Menurutku video ini tepat dalam menjelaskan konsep filsafat yang tepat dan membedakan dari penyalahgunaan kata “filsafat” di bidang-bidang lain. Filsafat pada dasarnya adalah ilmu yang mempelajari kenyataan secara mendasar, dan bukan opini pribadi atau ideologi perusahaan. Kecuali kedua itu dilakukan berdasarkan suatu pemikiran filosofis sejati yang sistematis dan terorganisir sehingga menjadi suatu produk filsafat.

Filsafat dulu memang adalah cara untuk mempelajari apapun karena saat itu filsafat adalah pembelajaran tentang kenyataan. Namun filsafat menjadi lebih unik dan menjadi pembelajaran tentang dasar kenyataan, maka ia meneliti kenyataan sebagai suatu keutuhan. Sementara pembelajaran-pembelajaran lain yang lebih kategoris dan lokal adalah ilmu pengetahuan. Meskipun begitu, filsafat tetap memiliki pegangan yang kuat terhadap semua ilmu secara spiritual karena setiap ilmu dasarnya tetaplah filsafat. Maka kita akan menemukan filsafat cabang untuk setiap ilmu.
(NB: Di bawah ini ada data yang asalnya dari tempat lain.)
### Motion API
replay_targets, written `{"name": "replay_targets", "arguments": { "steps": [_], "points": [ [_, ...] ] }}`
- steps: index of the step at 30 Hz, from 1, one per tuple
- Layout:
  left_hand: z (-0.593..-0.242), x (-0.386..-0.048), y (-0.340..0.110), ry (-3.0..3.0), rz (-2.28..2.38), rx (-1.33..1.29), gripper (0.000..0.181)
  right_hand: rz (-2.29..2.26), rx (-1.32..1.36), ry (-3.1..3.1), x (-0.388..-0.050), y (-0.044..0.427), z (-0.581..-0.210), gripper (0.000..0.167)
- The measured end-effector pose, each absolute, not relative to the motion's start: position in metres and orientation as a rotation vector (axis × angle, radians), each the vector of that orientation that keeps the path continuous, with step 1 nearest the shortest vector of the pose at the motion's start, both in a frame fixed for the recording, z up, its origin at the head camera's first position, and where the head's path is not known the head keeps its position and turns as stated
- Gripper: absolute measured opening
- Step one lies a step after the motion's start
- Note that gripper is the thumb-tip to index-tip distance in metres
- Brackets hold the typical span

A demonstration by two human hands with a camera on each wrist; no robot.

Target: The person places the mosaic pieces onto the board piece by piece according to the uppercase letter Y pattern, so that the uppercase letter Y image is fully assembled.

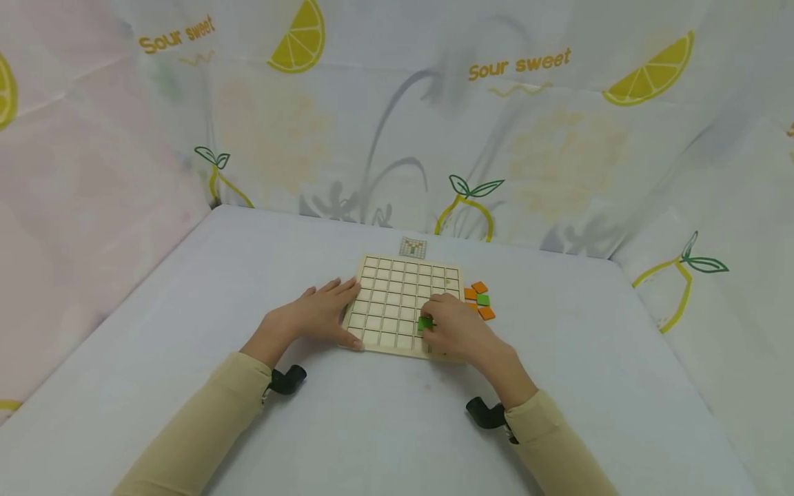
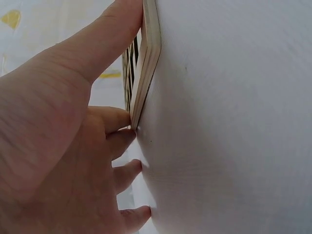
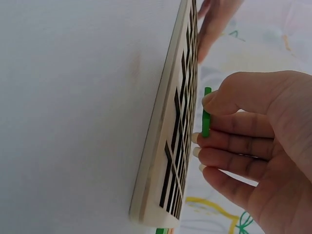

Aku tidak setuju bahwa filsafat hanyalah metode untuk mempelajari pertanyaan-pertanyaan besar tanpa menjawabnya secara mutlak dan konklusif. Dengan konsepsi bahwa tujuan filsafat adalah untuk “mengetahui cara berpikir” aku rasa juga tidak tepat. Ini sepertinya cemaran dari aliran relativis atau skeptis dalam filsafat, yang harusnya kita jauhi dan kita kritisi dengan amat keras. Filsafat secara hakikat adalah mutlak dan pasti, antitesis dari relativisme dan skeptisisme.

Relativisme di sini adalah pandangan bahwa tidak ada kebenaran mutlak, dan dekatnya adalah skeptisisme bahwa manusia tidak dapat mencapai kebenaran mutlak. Ini sama saja dengan asumsi teologis yang menurutku “bodoh” dan “merendahkan” bahwa manusia tidak dapat memahami Allah atau mengetahui Allah dan hanya mampu mengimani-Nya. Itu adalah asumsi karena tidak ada buktinya dan hanya berdasarkan aksioma-aksioma yang tidak ada pendasarannya juga.

Filsafat dari dulu tidak pernah sekadar membahas pertanyaan melainkan adalah pembahasan tentang jawaban dari pertanyaan, sama dengan semua ilmu lain. Hanya saja memang tidak pernah ada konsensus dalam filsafat sehingga filsafat sekarang tercerai berai. Setiap filsuf bukan hanya merenungkan pertanyaan, tapi berusaha menjawab setiap pertanyaan yang ada. Ada yang lebih baik dalam menjawab dan ada yang kurang baik dalam menjawab. Namun semuanya adalah upaya menjawab, filsafat bukan upaya memikirkan pertanyaan tapi upaya menjawab pertanyaan, selayaknya dengan semua ilmu lain dan sebagai ilmu segala ilmu.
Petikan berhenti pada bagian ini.